▸ Task prompt:
Using the records below, give again exactly the lines from the line that contains "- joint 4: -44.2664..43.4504" through the line that contains "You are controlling", both ends included, and only those.

▸ Exercise material:
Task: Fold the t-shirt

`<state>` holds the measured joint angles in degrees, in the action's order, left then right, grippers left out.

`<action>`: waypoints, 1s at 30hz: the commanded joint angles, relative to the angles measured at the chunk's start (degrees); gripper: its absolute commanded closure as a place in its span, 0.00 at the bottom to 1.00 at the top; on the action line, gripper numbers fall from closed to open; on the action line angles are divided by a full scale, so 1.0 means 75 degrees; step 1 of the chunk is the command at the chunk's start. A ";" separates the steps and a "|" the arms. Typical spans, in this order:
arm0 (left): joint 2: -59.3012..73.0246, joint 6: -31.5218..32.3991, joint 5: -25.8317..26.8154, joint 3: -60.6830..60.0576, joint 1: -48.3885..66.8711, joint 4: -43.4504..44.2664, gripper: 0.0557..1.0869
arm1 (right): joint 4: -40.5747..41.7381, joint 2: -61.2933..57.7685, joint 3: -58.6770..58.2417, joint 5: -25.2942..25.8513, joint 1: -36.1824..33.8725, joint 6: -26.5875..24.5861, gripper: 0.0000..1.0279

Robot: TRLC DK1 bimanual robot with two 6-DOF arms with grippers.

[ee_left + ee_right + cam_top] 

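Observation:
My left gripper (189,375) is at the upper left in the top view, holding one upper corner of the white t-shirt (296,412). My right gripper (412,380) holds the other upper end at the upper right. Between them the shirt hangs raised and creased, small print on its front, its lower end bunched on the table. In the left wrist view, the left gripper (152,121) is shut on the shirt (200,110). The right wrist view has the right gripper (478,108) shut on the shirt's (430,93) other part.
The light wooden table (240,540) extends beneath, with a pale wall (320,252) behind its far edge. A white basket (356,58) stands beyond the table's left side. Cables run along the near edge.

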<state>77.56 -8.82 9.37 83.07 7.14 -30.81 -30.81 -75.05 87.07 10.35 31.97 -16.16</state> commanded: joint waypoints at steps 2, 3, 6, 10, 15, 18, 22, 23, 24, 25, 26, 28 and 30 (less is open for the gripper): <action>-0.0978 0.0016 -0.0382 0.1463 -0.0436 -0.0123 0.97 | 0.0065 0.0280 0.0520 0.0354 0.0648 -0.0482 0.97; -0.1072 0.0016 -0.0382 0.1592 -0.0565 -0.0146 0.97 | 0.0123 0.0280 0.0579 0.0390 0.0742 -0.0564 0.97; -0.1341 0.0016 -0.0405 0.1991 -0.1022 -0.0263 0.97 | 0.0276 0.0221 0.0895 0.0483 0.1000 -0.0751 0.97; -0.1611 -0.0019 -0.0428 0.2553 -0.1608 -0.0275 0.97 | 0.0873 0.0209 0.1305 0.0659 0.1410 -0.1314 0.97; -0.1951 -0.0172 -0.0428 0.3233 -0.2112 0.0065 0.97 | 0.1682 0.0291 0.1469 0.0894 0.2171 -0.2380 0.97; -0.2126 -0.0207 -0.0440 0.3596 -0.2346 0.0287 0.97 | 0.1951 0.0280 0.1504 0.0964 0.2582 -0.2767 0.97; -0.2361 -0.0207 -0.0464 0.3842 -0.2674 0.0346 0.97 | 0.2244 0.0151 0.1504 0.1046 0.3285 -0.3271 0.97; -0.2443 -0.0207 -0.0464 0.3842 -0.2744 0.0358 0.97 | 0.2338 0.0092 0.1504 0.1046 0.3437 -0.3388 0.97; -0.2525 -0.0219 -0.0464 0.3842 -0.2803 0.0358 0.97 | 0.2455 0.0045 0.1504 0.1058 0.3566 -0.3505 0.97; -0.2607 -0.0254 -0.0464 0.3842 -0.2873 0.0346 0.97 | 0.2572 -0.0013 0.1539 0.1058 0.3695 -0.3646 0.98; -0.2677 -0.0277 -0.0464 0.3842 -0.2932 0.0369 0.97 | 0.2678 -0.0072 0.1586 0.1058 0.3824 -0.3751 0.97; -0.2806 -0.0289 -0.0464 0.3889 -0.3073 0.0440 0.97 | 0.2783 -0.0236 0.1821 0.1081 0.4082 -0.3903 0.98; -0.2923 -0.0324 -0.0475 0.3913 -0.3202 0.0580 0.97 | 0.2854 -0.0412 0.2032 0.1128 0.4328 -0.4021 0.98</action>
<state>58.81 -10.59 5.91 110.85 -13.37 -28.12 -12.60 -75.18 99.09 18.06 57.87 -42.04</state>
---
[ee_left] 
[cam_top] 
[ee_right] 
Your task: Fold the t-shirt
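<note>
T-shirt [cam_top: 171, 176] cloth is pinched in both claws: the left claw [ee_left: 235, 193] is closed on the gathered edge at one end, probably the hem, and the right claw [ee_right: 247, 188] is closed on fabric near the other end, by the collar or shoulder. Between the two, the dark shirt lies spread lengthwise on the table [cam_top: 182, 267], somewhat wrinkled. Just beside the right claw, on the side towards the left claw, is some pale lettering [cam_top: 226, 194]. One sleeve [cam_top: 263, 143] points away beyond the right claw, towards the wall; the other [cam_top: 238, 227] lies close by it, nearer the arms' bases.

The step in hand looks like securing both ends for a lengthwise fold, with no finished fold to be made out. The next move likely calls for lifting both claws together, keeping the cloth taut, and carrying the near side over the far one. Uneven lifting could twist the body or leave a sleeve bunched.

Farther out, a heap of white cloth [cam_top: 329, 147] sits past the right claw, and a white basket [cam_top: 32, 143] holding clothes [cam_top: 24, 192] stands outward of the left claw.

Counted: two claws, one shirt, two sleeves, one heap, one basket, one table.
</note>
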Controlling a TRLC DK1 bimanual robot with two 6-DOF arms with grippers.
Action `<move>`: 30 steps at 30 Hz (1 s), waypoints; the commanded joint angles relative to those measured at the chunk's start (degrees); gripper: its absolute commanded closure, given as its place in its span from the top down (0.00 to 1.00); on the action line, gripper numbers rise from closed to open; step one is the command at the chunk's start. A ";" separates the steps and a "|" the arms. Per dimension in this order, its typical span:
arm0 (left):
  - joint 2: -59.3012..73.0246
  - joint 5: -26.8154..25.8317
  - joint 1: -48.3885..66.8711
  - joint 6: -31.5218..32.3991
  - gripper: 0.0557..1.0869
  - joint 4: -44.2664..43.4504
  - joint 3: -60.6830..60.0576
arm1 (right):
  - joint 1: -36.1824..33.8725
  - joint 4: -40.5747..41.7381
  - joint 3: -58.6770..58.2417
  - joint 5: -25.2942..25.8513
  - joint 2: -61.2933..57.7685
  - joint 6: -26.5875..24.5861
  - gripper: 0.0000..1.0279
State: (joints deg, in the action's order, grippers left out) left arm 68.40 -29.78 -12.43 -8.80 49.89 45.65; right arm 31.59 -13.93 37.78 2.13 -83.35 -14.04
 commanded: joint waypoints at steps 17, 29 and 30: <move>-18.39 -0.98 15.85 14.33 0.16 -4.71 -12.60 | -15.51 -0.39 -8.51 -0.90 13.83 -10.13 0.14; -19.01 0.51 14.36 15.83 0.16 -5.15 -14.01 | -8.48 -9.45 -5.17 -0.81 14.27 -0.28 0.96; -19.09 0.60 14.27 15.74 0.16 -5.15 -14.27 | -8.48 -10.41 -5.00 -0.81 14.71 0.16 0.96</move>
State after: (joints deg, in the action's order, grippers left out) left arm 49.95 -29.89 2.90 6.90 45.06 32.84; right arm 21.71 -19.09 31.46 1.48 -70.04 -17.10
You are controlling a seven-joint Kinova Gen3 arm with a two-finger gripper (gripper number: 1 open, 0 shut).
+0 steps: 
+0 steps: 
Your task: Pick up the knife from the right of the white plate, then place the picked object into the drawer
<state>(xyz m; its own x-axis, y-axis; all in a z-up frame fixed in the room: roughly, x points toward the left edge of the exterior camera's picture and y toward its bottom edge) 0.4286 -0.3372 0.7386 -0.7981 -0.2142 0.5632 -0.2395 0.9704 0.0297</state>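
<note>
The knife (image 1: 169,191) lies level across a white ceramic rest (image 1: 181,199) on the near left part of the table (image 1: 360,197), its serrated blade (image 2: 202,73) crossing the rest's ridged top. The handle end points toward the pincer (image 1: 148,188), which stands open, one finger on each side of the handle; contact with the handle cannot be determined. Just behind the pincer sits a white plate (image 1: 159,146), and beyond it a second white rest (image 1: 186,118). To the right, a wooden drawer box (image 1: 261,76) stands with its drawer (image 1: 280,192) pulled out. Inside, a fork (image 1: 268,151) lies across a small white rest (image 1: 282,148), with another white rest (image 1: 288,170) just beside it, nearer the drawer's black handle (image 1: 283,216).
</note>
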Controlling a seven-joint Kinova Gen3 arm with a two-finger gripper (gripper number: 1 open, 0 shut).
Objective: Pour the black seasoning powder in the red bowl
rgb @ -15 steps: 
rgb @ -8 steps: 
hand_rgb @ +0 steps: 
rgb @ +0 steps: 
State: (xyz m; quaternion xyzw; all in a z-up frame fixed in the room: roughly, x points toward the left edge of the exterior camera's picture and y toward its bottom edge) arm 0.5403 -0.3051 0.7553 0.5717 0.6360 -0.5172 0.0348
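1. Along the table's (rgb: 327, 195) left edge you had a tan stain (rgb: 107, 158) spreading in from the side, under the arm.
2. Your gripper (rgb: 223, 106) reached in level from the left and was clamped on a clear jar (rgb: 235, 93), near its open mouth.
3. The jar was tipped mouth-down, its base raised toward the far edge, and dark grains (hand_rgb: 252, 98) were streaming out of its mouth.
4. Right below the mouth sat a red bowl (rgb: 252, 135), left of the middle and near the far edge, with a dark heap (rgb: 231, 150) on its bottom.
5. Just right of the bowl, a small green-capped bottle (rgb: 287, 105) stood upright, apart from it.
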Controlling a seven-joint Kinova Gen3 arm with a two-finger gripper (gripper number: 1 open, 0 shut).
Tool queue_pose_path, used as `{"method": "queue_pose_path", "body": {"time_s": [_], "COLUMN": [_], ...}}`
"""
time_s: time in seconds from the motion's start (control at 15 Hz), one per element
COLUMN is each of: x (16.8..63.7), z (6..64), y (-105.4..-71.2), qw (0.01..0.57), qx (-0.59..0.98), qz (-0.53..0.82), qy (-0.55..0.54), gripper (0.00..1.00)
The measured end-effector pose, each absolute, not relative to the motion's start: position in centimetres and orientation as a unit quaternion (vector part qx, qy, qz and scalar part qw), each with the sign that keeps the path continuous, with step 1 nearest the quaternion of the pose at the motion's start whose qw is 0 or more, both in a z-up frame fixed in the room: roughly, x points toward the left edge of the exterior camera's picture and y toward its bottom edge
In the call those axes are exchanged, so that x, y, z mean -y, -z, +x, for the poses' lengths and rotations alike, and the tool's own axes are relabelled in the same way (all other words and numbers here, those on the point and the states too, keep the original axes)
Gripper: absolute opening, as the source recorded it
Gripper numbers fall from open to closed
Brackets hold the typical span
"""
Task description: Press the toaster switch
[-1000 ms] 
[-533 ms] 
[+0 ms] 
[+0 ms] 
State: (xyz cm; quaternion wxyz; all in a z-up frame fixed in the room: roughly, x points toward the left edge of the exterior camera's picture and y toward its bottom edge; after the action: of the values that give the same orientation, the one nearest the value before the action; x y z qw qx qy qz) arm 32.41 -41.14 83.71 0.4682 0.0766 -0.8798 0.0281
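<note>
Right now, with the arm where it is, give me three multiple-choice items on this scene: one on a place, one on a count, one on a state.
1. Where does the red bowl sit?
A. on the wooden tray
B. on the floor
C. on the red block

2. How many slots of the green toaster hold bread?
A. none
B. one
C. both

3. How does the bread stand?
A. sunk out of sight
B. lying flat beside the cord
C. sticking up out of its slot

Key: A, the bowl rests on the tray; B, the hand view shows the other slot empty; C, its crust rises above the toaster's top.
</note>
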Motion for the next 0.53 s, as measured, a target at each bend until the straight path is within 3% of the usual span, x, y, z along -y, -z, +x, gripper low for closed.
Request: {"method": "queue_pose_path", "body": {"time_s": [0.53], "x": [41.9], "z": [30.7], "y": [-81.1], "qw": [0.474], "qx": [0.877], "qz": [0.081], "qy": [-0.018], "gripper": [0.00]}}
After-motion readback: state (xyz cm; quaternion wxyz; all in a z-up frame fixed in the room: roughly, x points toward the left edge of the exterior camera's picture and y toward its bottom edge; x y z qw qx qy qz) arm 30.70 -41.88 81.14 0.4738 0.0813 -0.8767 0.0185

▸ Task output:
  - joint 4: -44.2664..43.4504
  - joint 3: -60.6830..60.0576
arm1 (right):
  - joint 1: -36.1824..33.8725
  - joint 4: -40.5747..41.7381
  - joint 3: -58.6770..58.2417
  - joint 5: -25.2942..25.8513
  - joint 2: -61.2933..57.7685
  - joint 6: -26.5875..24.5861
  - gripper: 0.0000..1.0279
State: (joints deg, in the action's order, grippers left out) left arm 68.40 -29.78 -12.43 -8.80 49.89 45.65; right arm 31.59 -13.93 37.78 2.13 -83.35 -14.04
 commanded: joint waypoints at steps 17, 29 and 30: <move>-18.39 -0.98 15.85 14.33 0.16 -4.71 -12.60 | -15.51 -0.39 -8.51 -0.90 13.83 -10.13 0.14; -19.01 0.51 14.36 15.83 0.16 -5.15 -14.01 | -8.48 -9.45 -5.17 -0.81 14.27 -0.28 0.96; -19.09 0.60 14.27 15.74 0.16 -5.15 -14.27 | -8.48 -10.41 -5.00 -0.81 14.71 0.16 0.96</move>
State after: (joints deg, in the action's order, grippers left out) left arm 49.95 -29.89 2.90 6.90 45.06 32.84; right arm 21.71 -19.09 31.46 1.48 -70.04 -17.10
You are controlling a seven-joint Kinova Gen3 arm with a two-finger gripper (gripper number: 1 open, 0 shut).

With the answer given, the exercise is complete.